Chemotherapy-Induced Oral Mucositis

Most patients receive chemotherapy on an outpatient basis and are admitted to the hospital if they develop fever and neutropenia, obvious infection, or some other complication. Most of the data cited in this article are from studies performed on patients in an inpatient setting. Nevertheless, oral complications, when they arise in either the inpatient setting or the outpatient setting, are similar.

Chemotherapy, either at conventional levels or in the higher-dosed myeloablative protocols used in conditioning regimens (with or without total body radiation in preparation for hematopoietic cell transplantation [HCT]), often results in erythema, edema, atrophy, and ulceration of the oral mucosa, a condition generally referred to as oral mucositis. Oral mucositis leads to pain and restriction of oral intake, and, in severe cases (eg, patients undergoing myeloablative therapy prior to HCT), necessitates total parenteral nutrition and increased use of narcotic analgesics. ^[4]

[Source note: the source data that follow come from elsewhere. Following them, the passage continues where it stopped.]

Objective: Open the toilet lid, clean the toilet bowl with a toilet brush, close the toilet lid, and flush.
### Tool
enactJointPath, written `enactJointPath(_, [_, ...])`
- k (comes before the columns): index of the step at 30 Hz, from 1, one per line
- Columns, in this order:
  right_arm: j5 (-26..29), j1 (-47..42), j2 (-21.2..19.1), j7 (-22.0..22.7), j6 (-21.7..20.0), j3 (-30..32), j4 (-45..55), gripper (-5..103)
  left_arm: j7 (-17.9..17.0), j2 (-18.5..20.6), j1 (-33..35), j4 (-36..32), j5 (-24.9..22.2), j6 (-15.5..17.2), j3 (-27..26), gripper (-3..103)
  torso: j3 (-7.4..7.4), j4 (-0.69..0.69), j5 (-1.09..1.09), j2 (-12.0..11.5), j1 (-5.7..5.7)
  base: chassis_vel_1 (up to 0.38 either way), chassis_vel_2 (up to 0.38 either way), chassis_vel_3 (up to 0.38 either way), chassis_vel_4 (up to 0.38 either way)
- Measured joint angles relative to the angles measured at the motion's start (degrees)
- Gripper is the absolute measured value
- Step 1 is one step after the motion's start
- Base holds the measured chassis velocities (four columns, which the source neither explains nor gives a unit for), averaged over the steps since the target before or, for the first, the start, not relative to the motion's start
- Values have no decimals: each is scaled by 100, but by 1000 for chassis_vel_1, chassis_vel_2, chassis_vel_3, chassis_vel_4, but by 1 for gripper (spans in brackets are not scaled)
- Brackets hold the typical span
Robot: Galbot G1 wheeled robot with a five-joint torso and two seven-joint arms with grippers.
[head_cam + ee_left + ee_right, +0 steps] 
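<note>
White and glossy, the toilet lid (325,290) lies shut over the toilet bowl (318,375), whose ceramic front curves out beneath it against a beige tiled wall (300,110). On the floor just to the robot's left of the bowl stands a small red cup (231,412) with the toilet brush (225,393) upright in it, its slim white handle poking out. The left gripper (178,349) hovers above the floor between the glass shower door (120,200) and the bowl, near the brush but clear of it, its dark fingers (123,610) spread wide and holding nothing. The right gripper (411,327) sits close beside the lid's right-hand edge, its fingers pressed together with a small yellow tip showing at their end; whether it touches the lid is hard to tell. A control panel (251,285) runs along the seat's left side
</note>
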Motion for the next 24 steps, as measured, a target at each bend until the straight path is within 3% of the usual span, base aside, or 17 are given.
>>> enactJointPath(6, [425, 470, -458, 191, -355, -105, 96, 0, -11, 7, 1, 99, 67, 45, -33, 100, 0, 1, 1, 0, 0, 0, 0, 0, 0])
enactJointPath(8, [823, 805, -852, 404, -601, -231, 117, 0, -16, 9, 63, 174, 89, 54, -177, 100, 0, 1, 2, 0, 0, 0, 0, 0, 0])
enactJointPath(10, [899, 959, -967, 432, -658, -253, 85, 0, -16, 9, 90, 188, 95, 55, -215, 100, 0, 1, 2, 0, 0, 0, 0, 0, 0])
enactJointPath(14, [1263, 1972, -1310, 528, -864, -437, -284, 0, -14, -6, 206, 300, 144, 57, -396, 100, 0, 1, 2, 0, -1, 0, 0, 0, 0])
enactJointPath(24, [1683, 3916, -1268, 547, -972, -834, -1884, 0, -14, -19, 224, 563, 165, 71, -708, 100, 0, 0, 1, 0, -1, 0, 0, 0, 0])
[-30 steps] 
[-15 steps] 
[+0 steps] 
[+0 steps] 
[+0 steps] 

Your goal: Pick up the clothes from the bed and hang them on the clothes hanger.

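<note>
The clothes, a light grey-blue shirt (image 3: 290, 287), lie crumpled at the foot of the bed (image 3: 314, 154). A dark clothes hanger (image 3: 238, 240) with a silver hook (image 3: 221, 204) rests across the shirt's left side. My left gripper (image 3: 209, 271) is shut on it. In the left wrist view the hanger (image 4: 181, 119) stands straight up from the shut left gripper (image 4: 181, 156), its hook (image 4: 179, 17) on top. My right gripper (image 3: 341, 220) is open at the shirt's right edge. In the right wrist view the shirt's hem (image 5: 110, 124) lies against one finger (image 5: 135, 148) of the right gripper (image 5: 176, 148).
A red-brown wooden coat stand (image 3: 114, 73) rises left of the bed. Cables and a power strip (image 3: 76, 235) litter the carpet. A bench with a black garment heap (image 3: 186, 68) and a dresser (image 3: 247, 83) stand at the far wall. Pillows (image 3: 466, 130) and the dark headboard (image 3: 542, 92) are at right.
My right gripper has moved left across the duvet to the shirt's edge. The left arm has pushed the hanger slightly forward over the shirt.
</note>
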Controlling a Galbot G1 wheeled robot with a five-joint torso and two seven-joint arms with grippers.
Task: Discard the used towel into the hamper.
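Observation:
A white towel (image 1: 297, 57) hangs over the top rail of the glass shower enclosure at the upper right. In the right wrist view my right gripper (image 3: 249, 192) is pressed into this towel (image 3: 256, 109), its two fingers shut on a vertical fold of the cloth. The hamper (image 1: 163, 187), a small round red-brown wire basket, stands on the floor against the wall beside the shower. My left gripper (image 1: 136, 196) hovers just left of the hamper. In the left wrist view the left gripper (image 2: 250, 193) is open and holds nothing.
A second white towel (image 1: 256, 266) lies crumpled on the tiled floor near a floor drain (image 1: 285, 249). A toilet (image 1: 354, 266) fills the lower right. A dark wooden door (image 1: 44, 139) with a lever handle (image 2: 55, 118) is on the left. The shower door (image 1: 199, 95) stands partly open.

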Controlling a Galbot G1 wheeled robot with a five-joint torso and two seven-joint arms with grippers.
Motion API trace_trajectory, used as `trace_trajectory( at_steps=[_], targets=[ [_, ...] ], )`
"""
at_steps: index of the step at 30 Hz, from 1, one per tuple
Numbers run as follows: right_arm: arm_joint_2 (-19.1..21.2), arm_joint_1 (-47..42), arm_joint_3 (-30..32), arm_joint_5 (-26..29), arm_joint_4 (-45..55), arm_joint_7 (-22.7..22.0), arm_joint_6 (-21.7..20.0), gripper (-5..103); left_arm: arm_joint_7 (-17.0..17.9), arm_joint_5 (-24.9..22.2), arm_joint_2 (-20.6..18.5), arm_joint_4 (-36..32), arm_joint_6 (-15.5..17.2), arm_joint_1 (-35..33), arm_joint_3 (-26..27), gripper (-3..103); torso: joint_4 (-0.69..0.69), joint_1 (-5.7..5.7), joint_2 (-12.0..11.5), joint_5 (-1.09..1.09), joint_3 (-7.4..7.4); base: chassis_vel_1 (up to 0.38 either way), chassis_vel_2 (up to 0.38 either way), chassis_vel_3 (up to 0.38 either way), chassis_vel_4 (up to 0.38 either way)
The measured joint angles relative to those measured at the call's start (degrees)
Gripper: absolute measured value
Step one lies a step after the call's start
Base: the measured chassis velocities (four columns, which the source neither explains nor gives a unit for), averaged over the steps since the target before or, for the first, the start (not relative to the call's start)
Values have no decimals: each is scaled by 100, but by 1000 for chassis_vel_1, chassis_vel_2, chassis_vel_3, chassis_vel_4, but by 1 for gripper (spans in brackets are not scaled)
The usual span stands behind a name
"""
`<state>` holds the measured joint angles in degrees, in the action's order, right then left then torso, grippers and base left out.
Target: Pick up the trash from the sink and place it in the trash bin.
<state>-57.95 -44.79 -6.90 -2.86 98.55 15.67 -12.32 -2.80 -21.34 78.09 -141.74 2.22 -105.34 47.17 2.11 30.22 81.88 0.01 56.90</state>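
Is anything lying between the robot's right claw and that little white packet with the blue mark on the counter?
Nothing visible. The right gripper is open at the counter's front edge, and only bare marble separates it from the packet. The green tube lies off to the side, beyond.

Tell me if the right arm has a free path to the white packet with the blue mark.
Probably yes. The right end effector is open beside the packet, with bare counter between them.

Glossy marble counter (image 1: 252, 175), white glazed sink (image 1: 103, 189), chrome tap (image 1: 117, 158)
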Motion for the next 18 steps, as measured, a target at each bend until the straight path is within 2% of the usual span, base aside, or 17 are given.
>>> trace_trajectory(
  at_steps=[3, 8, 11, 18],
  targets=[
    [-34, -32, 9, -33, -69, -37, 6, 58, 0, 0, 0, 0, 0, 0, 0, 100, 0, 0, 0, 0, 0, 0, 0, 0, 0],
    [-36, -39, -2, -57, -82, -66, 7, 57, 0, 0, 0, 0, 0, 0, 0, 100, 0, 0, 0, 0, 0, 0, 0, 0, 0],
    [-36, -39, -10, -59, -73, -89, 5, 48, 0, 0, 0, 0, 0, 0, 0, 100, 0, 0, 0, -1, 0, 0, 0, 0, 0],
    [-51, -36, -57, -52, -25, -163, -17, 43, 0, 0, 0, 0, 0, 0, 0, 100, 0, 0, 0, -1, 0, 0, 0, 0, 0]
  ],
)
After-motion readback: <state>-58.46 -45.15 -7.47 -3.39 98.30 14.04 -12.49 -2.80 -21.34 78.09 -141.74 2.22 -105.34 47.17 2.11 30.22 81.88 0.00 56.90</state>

Prospective data on the incidence of severe mucositis during conventional cycled chemotherapy are lacking for various solid and hematologic malignancies; however, Lalla et al, while reviewing published trials for the 2014 Multinational Association of Supportive Care in Cancer/International Society of Oral Oncology (MASCC/ISOO) guidelines, found that mucositis occurs in approximately 20-40% of patients receiving conventional chemotherapy and in 80% of patients receiving high-dose chemotherapy. ^[5] It is generally accepted that mucositis is underreported when measured as a toxicity compared with studies in which mucositis is the endpoint being evaluated. In an interventional study by Rosen et al evaluating patients with colorectal cancer being treated with 5-fluorouracil and leucovorin, the incidence of ulcerative mucositis was approximately 50% in the placebo group. ^[6]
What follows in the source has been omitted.